The Default Judgment Against Yong Shu Li is Void, and the Claims Against Her
Are Dismissed
The Court first concludes that Yong Shu Li was never properly served with the complaint
and summons, and therefore that the judgment against her is “void ab initio and must be set aside
as a matter of law.” Howard Johnson Int'l, Inc. v. Wang, 7 F. Supp. 2d 336, 339 (S.D.N.Y.
1998), aff'd, 181 F.3d 82 (2d Cir. 1999). “Plaintiff has the burden of demonstrating that service
was proper.” Id. As described above, when Plaintiffs moved for default judgment, the Court
initially found on several occasions that Yong Shu Li had not been properly served with the
Second Amended Complaint, which was the first complaint to assert claims against her. See Dkt.

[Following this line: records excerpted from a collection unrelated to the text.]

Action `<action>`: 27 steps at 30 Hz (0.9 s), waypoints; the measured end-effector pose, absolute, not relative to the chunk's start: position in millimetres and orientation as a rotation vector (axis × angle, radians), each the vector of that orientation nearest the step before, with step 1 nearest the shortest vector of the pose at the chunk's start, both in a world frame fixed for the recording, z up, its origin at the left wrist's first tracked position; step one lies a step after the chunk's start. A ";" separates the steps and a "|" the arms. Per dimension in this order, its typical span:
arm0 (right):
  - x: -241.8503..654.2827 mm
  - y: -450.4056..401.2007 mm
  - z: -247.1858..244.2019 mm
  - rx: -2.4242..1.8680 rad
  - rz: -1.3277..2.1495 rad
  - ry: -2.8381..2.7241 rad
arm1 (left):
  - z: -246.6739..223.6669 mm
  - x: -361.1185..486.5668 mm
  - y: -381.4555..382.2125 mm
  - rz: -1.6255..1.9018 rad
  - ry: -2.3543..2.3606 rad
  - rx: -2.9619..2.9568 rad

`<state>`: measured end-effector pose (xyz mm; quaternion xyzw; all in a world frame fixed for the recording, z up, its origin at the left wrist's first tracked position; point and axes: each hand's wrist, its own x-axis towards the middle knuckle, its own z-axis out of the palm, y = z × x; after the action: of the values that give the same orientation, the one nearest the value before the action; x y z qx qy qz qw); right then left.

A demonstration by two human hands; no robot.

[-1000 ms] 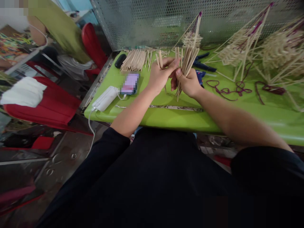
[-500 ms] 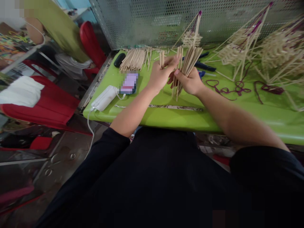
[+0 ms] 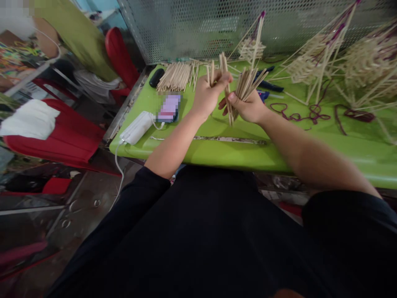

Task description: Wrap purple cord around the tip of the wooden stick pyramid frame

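Note:
My right hand (image 3: 246,106) is closed around a fanned bundle of thin wooden sticks (image 3: 248,82), tilted up above the green table (image 3: 217,155). Close beside it, my left hand (image 3: 209,93) pinches a few more wooden sticks (image 3: 223,64) between thumb and fingers, and other sticks poke up behind its knuckles. The lower ends of the sticks between the hands overlap, so I cannot tell which hand bears each one. A pile of loose sticks (image 3: 175,76) lies to the left of my left hand.
A phone (image 3: 169,108) and a white power bank (image 3: 136,127) with a cable lie on the left. Stick-built frames (image 3: 307,66) with purple tips stand at the right, near purple cord (image 3: 314,114). Dark-handled pliers (image 3: 269,85) sit behind my right hand. Red chairs (image 3: 62,140) stand left.
The sticks pinched in my left hand have shifted left, away from the bundle, and now lean the other way. The bundle in my right hand has dipped slightly and spread.

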<state>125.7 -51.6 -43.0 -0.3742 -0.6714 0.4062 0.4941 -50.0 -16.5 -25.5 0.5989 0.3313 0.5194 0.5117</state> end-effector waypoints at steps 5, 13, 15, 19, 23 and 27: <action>128.3 -49.8 -38.3 -1.003 0.995 -1.519 | -27.0 -50.2 9.3 1.626 0.765 1.513; 132.2 -47.2 -41.6 -0.918 0.909 -1.540 | -19.8 -51.4 -19.7 1.317 0.829 1.533; 132.7 -47.1 -41.6 -0.899 0.895 -1.521 | -17.1 -53.8 -27.1 1.247 0.795 1.588; 133.5 -44.5 -42.9 -0.866 0.865 -1.498 | -14.1 -55.5 -33.3 1.223 0.777 1.787; 134.8 -41.6 -45.2 -0.894 0.809 -1.488 | -15.0 -55.5 -33.8 1.276 0.809 1.886; 135.9 -42.2 -47.0 -0.954 0.853 -1.452 | -25.5 -53.1 -22.1 1.272 0.769 1.846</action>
<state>135.9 -42.2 -47.0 -0.4061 -0.6178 0.3629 0.5672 -53.1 -22.1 -25.5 0.7216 0.3006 0.4973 0.3764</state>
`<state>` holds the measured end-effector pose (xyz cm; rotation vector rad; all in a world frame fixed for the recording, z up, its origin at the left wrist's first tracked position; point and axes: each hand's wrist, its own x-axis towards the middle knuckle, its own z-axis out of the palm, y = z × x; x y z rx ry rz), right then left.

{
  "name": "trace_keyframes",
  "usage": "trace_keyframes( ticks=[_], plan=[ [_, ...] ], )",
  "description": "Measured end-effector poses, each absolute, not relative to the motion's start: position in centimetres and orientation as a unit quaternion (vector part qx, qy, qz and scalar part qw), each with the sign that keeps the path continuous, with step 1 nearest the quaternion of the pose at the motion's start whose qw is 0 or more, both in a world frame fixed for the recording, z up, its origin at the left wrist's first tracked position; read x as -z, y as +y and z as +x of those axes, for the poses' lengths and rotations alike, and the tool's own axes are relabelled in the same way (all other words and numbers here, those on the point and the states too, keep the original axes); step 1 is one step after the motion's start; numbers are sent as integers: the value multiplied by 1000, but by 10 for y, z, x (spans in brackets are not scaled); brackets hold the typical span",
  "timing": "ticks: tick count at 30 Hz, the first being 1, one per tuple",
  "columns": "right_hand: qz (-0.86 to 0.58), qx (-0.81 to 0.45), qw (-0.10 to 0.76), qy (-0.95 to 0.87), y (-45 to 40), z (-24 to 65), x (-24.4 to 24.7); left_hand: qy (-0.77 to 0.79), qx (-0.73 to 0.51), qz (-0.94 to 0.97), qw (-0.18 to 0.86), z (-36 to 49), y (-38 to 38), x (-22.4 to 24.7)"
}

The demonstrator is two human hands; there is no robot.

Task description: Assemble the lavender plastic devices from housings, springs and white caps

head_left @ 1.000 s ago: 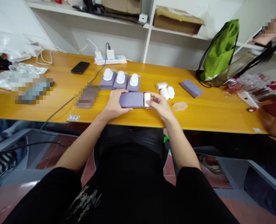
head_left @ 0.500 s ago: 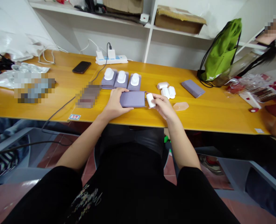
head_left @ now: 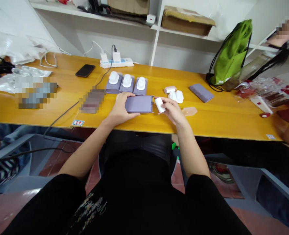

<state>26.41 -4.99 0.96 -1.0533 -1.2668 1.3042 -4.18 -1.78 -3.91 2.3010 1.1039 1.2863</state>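
Observation:
My left hand (head_left: pixel 120 108) is closed around a flat purple case (head_left: pixel 139 104) at the table's front, thumb along the near edge and fingers over the far edge. At the case's right end, my right hand (head_left: pixel 172 111) pinches a small white rounded piece (head_left: pixel 159 105), slightly tilted. A narrow gap separates piece and case, with a small dark detail at the case's end that I cannot make out. Behind stand three purple cases (head_left: pixel 114 88) topped with white ribbed pieces (head_left: pixel 141 83). More white pieces (head_left: pixel 175 97) and a pinkish piece (head_left: pixel 170 89) lie beyond my right hand.
A perforated purple case (head_left: pixel 202 93) and a flat peach-coloured piece (head_left: pixel 189 111) lie to the right. A power strip (head_left: pixel 116 62), phone (head_left: pixel 85 70) and cable (head_left: pixel 71 109) are left. A green drawstring bag (head_left: pixel 232 54) stands back right. Other people sit at both sides.
My right hand has shifted slightly right with the white piece, tilting it and widening the gap to the purple case. My left hand and the case stay nearly still.

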Motion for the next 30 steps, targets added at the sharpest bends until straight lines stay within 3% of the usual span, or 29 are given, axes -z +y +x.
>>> trace_keyframes(
  ticks=[30],
  plan=[
    [-418, -491, 485, -591, -57, 251, -10, 386, -423, 808, 141, -47, -15, 37]
  ],
)
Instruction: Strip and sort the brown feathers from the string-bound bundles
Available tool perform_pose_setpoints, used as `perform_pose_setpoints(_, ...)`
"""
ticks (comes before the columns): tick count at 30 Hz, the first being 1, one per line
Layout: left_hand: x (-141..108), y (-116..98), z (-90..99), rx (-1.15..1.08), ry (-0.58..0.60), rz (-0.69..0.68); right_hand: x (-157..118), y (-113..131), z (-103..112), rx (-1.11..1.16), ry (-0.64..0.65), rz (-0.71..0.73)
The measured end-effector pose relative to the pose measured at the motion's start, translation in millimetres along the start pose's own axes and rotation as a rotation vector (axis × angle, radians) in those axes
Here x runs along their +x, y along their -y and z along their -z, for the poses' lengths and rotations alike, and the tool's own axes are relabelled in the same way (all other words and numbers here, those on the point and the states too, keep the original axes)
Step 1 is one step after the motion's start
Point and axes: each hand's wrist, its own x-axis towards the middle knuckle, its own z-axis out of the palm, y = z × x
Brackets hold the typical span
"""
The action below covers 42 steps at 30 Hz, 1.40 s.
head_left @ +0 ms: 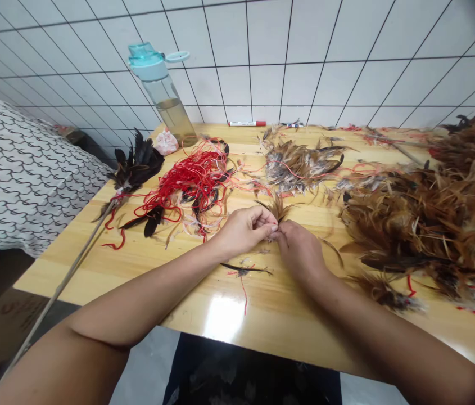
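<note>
Near the middle of the wooden table, my left hand (250, 228) and my right hand (302, 247) meet at their fingertips. Between them they pinch the base of a small brown feather bunch (278, 208), whose tips fan out away from me. The fingers of both hands are closed; those of the right curl under and are partly hidden. Left of my left hand lies a tangled heap of red string (197, 174). Beyond the hands is a flat pile of brown and grey feathers (298, 163). A large brown feather pile (426, 216) lies to the right.
A water bottle (167, 95) stands by the tiled wall, with a red marker (247, 123) to its right. A long stick (68, 275) with black feathers (136, 163) crosses the table's left edge. Patterned cloth (30, 174) is at the left.
</note>
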Motion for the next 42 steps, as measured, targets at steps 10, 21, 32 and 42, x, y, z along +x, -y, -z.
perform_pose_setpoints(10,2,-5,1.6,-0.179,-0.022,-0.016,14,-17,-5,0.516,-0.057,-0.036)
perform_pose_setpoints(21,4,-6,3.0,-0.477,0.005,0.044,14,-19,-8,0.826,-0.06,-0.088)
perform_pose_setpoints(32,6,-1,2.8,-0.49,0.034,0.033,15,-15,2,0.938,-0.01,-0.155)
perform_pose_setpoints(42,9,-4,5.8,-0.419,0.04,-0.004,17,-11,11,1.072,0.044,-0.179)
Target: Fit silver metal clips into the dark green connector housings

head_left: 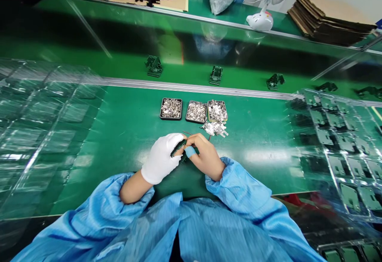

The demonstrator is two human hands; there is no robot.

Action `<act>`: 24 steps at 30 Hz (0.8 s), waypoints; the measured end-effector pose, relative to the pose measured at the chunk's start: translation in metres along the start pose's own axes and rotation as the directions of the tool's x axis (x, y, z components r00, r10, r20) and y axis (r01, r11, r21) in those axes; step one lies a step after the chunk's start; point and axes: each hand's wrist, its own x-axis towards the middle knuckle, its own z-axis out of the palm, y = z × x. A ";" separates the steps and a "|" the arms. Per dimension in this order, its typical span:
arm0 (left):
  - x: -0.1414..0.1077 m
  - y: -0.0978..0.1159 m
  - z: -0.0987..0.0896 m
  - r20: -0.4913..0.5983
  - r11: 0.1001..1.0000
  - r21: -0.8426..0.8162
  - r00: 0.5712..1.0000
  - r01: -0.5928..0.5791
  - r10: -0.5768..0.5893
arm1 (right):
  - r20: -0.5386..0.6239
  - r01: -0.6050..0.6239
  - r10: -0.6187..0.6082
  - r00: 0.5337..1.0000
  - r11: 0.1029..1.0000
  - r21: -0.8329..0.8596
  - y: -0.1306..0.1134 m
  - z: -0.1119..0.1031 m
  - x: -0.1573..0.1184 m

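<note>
My left hand (162, 157), in a white glove, grips a small dark green part (178, 148) just above the green mat. My right hand (204, 156) is bare, with blue tape on one finger, and pinches the same part from the right; thin tweezers poke out past its fingers. Beyond the hands stand three small black trays (171, 108) of shiny metal pieces. A loose heap of metal pieces (215, 128) has spilled in front of the right tray.
Clear plastic blister trays (343, 150) holding green parts lie at the right; empty clear trays (44, 126) lie at the left. Dark assemblies (216, 75) ride a conveyor belt beyond a metal rail. A small fan (265, 15), cardboard (328, 17) and a bag stand behind.
</note>
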 end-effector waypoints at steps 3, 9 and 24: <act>-0.003 0.006 0.004 -0.043 0.994 0.105 0.999 0.003 0.002 | 0.012 0.002 -0.001 1.000 0.996 -0.094 0.000 0.003 -0.001; -0.008 0.015 0.021 -0.068 0.987 0.113 0.991 0.118 -0.111 | 0.027 -0.093 0.101 0.995 0.972 -0.217 0.009 0.003 0.002; 0.000 -0.004 0.007 0.066 0.933 -0.306 0.982 0.188 -0.176 | 0.285 0.120 0.164 0.944 0.635 -0.763 0.035 -0.055 0.099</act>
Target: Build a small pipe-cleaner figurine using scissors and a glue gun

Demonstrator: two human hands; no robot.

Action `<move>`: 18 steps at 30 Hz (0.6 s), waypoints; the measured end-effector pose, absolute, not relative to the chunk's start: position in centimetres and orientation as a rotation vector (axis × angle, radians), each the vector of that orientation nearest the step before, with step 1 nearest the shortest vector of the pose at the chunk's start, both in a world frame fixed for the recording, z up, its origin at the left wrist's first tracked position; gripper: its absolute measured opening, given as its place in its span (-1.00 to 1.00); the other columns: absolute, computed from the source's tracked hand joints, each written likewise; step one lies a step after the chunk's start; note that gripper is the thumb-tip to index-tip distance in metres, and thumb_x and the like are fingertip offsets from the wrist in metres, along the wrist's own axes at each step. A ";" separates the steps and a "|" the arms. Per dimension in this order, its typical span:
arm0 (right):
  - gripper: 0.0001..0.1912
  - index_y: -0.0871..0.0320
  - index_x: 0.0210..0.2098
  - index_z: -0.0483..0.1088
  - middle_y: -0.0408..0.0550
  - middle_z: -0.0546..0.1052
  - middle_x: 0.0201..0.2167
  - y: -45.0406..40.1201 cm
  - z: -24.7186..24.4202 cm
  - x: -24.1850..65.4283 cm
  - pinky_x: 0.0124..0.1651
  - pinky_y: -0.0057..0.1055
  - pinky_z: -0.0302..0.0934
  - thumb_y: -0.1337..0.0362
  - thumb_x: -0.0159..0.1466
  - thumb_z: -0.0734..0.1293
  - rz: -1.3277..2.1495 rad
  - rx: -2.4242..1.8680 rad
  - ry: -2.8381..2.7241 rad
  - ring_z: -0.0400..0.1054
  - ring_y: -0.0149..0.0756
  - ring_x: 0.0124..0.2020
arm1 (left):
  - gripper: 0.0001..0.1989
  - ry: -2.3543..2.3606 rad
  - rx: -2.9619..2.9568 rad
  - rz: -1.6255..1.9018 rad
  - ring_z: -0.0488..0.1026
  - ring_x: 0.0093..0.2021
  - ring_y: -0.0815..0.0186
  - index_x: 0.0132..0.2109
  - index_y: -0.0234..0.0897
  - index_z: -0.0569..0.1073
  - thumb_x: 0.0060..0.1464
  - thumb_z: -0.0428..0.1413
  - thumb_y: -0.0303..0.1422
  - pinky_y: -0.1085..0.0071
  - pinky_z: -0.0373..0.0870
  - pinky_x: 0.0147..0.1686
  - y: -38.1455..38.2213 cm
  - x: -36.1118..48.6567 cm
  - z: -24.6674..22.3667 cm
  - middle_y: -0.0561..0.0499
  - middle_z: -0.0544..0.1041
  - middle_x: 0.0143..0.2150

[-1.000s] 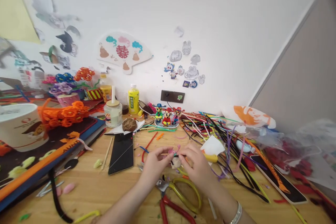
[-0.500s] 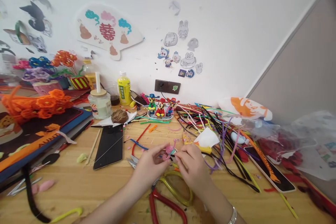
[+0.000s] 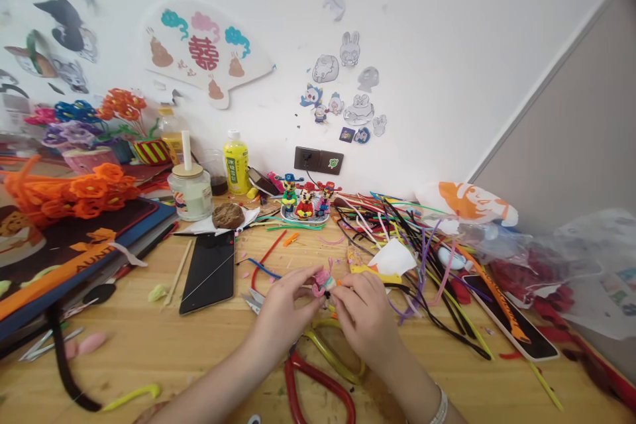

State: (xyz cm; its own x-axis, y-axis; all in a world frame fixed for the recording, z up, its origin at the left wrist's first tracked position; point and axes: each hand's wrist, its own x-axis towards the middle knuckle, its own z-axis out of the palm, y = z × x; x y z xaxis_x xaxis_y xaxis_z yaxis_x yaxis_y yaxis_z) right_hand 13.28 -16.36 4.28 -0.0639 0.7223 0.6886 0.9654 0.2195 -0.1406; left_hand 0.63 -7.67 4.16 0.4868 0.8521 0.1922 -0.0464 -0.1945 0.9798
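My left hand [image 3: 285, 305] is closed, pinching a small pink and teal pipe-cleaner piece [image 3: 324, 278] between thumb and fingers. Against the right side of that piece, the fingertips of my right hand [image 3: 365, 311] are pressed together. A bit of orange shows by the right fingertips, but what exactly they grip is too small to make out. Below both hands lie red-handled pliers [image 3: 292, 387] and a yellow loop handle [image 3: 342, 364], partly covered by the right hand. Silver scissor blades [image 3: 254, 301] stick out left of my left hand.
A black phone [image 3: 207, 275] lies to the left. Behind the hands, three small figurines [image 3: 305, 202] stand on a dish near a yellow bottle [image 3: 236, 162]. Many loose pipe cleaners [image 3: 417, 265] spread to the right, beside another phone [image 3: 539, 343]. Orange pipe-cleaner flowers [image 3: 84, 189] are at left.
Both hands stay close together around the pink piece, which has turned slightly. A bit of orange now shows at the right fingertips. The view has shifted a little.
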 end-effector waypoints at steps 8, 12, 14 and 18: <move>-0.82 0.17 -0.37 0.36 -0.04 0.37 -0.43 -16.4 4.3 13.5 -0.29 -0.32 0.10 0.39 0.23 0.14 -0.493 -1.550 -1.844 0.18 -0.29 -0.36 | -0.67 0.674 1.667 0.974 0.44 -0.27 0.21 -0.19 -0.19 0.49 -0.22 0.17 -0.46 0.29 0.35 -0.16 -7.6 0.5 3.5 -0.07 0.53 -0.22; -0.84 0.16 -0.34 0.35 -0.03 0.37 -0.40 -16.4 4.3 13.5 -0.28 -0.31 0.12 0.39 0.23 0.15 -0.480 -1.531 -1.844 0.20 -0.28 -0.34 | -0.70 0.590 1.837 0.987 0.41 -0.24 0.22 -0.21 -0.16 0.48 -0.17 0.12 -0.50 0.32 0.32 -0.16 -7.7 0.3 4.1 -0.04 0.51 -0.26; -0.85 0.15 -0.31 0.34 -0.03 0.37 -0.39 -16.5 4.2 13.6 -0.26 -0.32 0.13 0.39 0.23 0.15 -0.461 -1.499 -1.849 0.22 -0.29 -0.32 | -0.72 0.554 1.894 0.973 0.40 -0.26 0.23 -0.24 -0.16 0.49 -0.17 0.11 -0.52 0.35 0.32 -0.20 -7.7 0.3 4.3 -0.03 0.50 -0.29; -0.86 0.15 -0.26 0.31 -0.04 0.38 -0.38 -16.7 4.3 13.8 -0.23 -0.32 0.15 0.40 0.24 0.15 -0.401 -1.446 -1.850 0.24 -0.29 -0.29 | -0.73 0.548 1.818 0.925 0.41 -0.26 0.24 -0.28 -0.19 0.49 -0.21 0.13 -0.55 0.38 0.35 -0.24 -7.6 0.4 4.4 -0.03 0.50 -0.31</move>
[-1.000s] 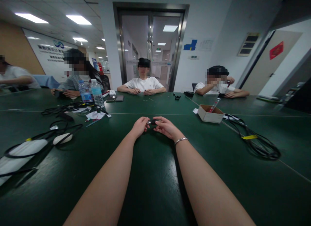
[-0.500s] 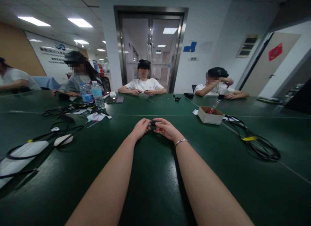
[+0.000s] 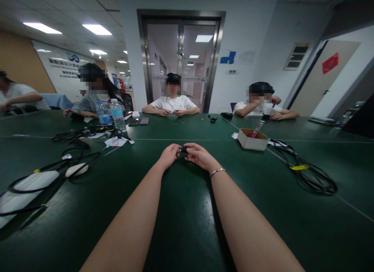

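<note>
Both of my hands meet above the green table [image 3: 181, 209] in the middle of the view. My right hand [image 3: 200, 156] pinches a small black object [image 3: 184, 149] between thumb and fingers. My left hand [image 3: 169, 156] is closed at the left end of that object, where a small light, shiny part shows at the fingertips. What exactly the left fingers hold is too small to make out. A silver bracelet [image 3: 217, 171] is on my right wrist.
Black cables [image 3: 70, 159], papers [image 3: 115, 141] and two water bottles [image 3: 118, 116] lie or stand at the left. At the right are an open box [image 3: 253, 142] and a coiled cable [image 3: 315, 180]. Several people sit across the table.
A little more of the black object and the shiny part shows between my hands. The hands have barely moved. The person at the far left has shifted an arm.
</note>
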Demonstrator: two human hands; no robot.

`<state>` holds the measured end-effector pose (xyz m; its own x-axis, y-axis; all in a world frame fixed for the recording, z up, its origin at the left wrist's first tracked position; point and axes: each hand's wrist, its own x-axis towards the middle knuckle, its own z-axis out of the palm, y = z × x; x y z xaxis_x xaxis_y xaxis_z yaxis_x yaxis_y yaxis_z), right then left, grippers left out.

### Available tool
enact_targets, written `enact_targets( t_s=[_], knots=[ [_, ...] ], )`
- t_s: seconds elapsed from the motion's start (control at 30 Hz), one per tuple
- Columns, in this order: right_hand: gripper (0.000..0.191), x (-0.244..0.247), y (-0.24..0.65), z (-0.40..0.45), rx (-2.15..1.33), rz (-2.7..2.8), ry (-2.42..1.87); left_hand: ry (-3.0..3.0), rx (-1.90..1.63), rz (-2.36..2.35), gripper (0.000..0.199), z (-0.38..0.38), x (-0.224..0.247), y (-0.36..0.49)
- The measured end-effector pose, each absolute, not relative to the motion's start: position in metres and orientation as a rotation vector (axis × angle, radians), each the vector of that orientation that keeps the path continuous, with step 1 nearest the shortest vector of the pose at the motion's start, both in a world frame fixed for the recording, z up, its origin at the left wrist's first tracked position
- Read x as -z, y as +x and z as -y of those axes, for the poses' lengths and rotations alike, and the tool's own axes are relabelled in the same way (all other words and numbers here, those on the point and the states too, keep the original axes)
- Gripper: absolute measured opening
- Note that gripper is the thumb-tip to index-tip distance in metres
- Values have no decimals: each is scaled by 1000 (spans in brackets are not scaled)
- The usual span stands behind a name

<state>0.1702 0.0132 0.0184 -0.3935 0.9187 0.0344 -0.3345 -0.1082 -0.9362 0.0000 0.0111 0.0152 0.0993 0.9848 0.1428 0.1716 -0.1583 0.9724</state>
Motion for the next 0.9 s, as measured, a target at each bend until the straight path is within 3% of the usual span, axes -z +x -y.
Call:
enact_targets(
  t_s=[0.9],
  knots=[
    [22,-20,170,-12,-1665,1183,-764,1488,-1188,-1233,22,-12,-14,1]
  ],
)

200 (“For the reasons provided on the record at the telephone conference on April 11, 2019,
Plaintiffs have not established that they have properly served . . . the Second Amended
Complaint on . . . Yong Shu Li.”); Dkt. 180 (finding the same on February 26, 2019); Dkt. 179
(finding the same on January 22, 2019); Dkt. 268-1 at 6 (finding the same on January 10, 2019).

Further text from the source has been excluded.